Former finance minister Ishaq Dar’s counsel on Monday requested an accountability court in Islamabad to delay the process of declaring his client a proclaimed offender until next week.
The accountability court is conducting a hearing in connection with a corruption reference filed against Dar by the National Accountability Bureau (NAB).
The court is expected to declare Dar, who is accused of amassing assets beyond his known sources of income, a proclaimed offender during today’s hearing as the deadline given to the former minister to appear before the court in connection with the reference filed against him expires.
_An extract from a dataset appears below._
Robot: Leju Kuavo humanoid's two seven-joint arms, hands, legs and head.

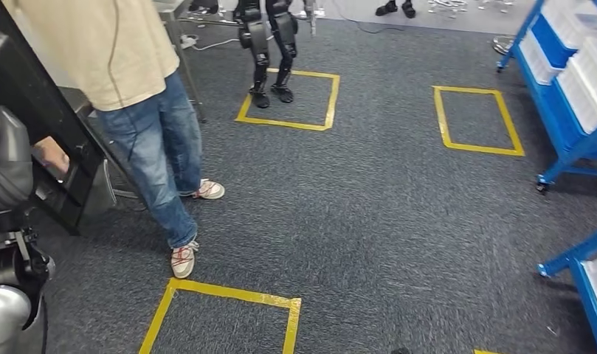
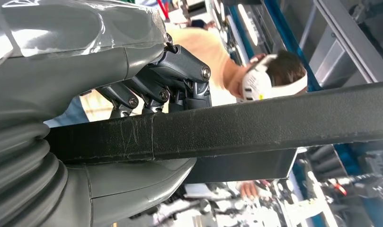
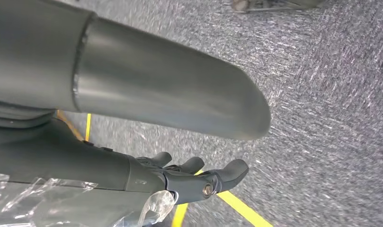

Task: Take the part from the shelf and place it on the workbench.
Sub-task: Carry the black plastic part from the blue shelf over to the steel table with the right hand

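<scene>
The part is a large black flat-sided piece with a long black bar (image 2: 255, 123); in the head view it stands at the far left as a dark panel (image 1: 37, 110). My left hand (image 2: 85, 56) grips it, dark fingers hooked over the bar and thumb under it. In the head view the same left hand (image 1: 7, 166) sits against the panel's near edge. My right hand (image 3: 180, 175) hangs over the grey carpet with its fingers apart and nothing in it.
A person in a beige shirt and jeans (image 1: 140, 96) stands close on the left, beside the part. Another robot's legs (image 1: 269, 51) stand in a yellow floor square. Blue shelves with white bins (image 1: 568, 81) line the right side. A yellow taped square (image 1: 229, 317) lies just ahead.
</scene>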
The former finance minister has repeatedly failed to join the trial and has remained in London for some time now undergoing medical treatment.
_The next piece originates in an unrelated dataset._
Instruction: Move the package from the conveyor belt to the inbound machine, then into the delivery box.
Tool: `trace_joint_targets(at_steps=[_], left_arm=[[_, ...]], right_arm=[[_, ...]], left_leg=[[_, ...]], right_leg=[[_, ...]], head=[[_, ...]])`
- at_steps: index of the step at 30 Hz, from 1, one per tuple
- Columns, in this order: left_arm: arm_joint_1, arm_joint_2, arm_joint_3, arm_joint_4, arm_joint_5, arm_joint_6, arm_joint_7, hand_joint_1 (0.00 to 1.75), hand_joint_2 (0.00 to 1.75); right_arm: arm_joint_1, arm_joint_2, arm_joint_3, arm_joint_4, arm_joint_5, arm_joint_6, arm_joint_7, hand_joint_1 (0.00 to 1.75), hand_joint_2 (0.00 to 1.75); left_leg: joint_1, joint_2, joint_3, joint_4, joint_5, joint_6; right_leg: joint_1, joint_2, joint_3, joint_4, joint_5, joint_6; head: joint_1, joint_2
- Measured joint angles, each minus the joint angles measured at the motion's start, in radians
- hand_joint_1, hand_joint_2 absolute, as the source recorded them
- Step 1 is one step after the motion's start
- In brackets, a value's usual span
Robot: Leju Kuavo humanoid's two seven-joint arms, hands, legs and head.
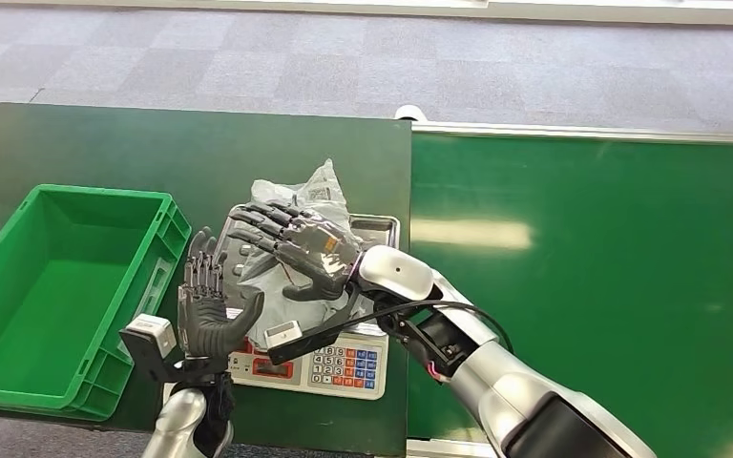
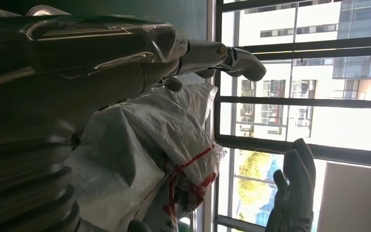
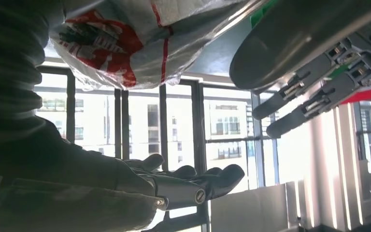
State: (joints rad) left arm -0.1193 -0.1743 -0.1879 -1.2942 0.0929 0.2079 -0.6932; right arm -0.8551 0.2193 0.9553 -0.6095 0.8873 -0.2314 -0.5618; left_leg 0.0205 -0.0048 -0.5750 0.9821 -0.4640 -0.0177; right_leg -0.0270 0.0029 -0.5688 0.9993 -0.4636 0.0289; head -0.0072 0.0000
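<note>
Head view, package: the grey plastic package (image 1: pixel 301 205) lies on the inbound machine (image 1: pixel 348 367), a scale with a keypad at its front, which stands on the dark green counter (image 1: pixel 105 143).
Head view, right hand: the right hand (image 1: pixel 296 243) is above the package, palm down, its fingers (image 1: pixel 253 218) spread and reaching toward the box side; whether they touch the bag cannot be told.
Head view, left hand: the left hand (image 1: pixel 205 305) stands upright just beside the machine, between it and the delivery box (image 1: pixel 19 382); its fingers (image 1: pixel 205 258) point up, close together, and hold nothing.
Head view, surroundings: the green delivery box stands at the left of the machine; the green conveyor belt (image 1: pixel 592 277) runs at the right.
Left wrist view: the package (image 2: pixel 149 140), white-grey with red print, is near the camera; the left hand's fingers (image 2: pixel 232 58) stretch past it and are apart from it. The right hand (image 2: pixel 292 193) shows in front of windows (image 2: pixel 319 87).
Right wrist view: the package (image 3: pixel 125 38) with red print is close to the camera; the right hand's fingers (image 3: pixel 198 181) lie straight and side by side, with nothing in them. The left hand's fingers (image 3: pixel 294 106) show across from them.
</note>
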Motion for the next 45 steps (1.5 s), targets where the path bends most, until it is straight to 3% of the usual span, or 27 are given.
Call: trace_joint_targets(at_steps=[3, 7, 12, 24, 28, 38, 45], left_arm=[[0.015, 0.0, 0.011, -0.019, -0.009, 0.0, 0.005, 0.0, 1.75], [0.037, 0.0, 0.023, -0.043, -0.019, -0.003, 0.013, 0.0, 1.75], [0.045, -0.002, 0.033, -0.059, -0.026, -0.004, 0.013, 0.0, 1.75], [0.046, -0.002, 0.04, -0.066, -0.026, -0.004, 0.014, 0.0, 1.75], [0.051, -0.003, 0.044, -0.073, -0.024, -0.01, 0.017, 0.0, 1.75], [0.087, -0.003, 0.054, -0.116, -0.026, -0.042, 0.026, 0.0, 1.75], [0.081, -0.003, 0.049, -0.14, -0.043, -0.095, 0.01, 0.0, 1.75]], right_arm=[[0.001, 0.0, 0.009, -0.022, 0.019, 0.0, 0.067, 0.0, 0.0], [0.0, -0.004, 0.014, -0.044, 0.063, -0.087, 0.145, 0.0, 1.75], [0.006, -0.02, -0.01, -0.099, 0.046, -0.186, 0.135, 0.0, 1.75], [0.027, -0.055, -0.054, -0.226, 0.036, -0.189, 0.128, 0.0, 1.75], [0.054, -0.067, -0.083, -0.275, -0.053, -0.176, 0.127, 0.0, 1.75], [0.276, -0.171, -0.353, -0.565, -0.29, -0.089, 0.086, 0.0, 1.75], [0.446, -0.204, -0.541, -0.707, -0.383, -0.06, 0.053, 0.0, 1.75]], left_leg=[[0.0, 0.0, 0.0, 0.0, 0.0, 0.0], [0.0, 0.0, 0.0, 0.0, 0.0, 0.0], [0.0, 0.0, 0.0, 0.0, 0.0, 0.0], [0.0, 0.0, 0.0, 0.0, 0.0, 0.0], [0.0, 0.0, 0.0, 0.0, 0.0, 0.0], [0.0, -0.001, 0.0, 0.0, -0.001, 0.0], [0.0, -0.001, 0.0, 0.0, -0.001, 0.0]], right_leg=[[0.0, 0.0, 0.0, 0.0, 0.0, 0.0], [0.0, 0.0, 0.0, 0.0, 0.0, 0.0], [0.0, 0.0, 0.0, 0.0, 0.0, 0.0], [0.0, 0.0, 0.0, 0.0, 0.0, 0.0], [0.0, 0.0, 0.0, 0.0, 0.0, 0.0], [0.0, 0.0, 0.0, -0.001, 0.0, 0.0], [0.0, 0.0, 0.0, -0.001, 0.0, 0.0]], head=[[0.0, 0.0], [0.0, 0.0], [0.0, 0.0], [0.0, 0.0], [0.0, 0.0], [0.0, 0.0], [0.0, 0.0]])
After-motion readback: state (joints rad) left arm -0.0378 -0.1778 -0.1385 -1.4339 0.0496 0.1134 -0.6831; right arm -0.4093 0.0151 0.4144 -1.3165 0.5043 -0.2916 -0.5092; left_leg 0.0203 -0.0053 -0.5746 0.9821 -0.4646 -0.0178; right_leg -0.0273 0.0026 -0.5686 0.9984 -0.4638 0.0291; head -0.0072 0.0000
During today’s hearing, Dar’s counsel, Advocate Khawaja Harris, told the bench that his client’s medical report will be submitted to the court next week and will contain the former minister’s diagnosis. Therefore, he added, the process of declaring Dar a proclaimed offender should be deferred.
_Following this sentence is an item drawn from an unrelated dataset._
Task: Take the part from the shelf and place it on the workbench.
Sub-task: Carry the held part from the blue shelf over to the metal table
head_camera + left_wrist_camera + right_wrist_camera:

NAB’s prosecution team objected to the request for a suspension in proceedings. “Why is Dar running from the court when he has not been diagnosed yet?” NAB’s prosecutor asked.
In response, Harris argued that under Article 9 of the Constitution every citizen of the country has a right to live a healthy life.
He said that on this basis Dar should be given an exemption and the arrest warrants issued against him by the court should be cancelled.
In a previous hearing of the case, the court had declared Dar an absconder and warned his guarantors of the confiscation of surety bonds worth Rs5 million if the accused did not join trial proceedings.
‘Assets beyond known income’
The noose seems to be tightening further around the former finance minister after NAB decided to reopen the Rs1.2 billion Hudaibiya Paper Mills reference against him.
The Hudaibiya reference will be the second ‘mega-corruption’ case against Dar being investigated by NAB, after the reference filed against him in the wake of the Panama Papers case judgement.
The reopening of the case was recommended by the joint investigation team formed by the apex court to probe the Panama Papers allegations against former prime minister Nawaz Sharif and his family members.
On July 28, a five-member Supreme Court bench had ordered NAB to file three references against former prime minister Nawaz Sharif and one against Dar, on petitions filed by Pakistan Tehreek-i-Insaf’s Imran Khan, Jamaat-i-Islami’s Sirajul Haq and Awami Muslim League’s Sheikh Rashid Ahmed.
In its reference against the finance minister, NAB alleged that “the accused has acquired assets and pecuniary interests/resources in his own name and/or in the name of his dependants of an approximate amount of Rs831.678 million (approx)”.
The reference alleged that the assets were “disproportionate to his known sources of income for which he could not reasonably account for”.
The government also withdrew the portfolio of finance minister from Ishaq Dar.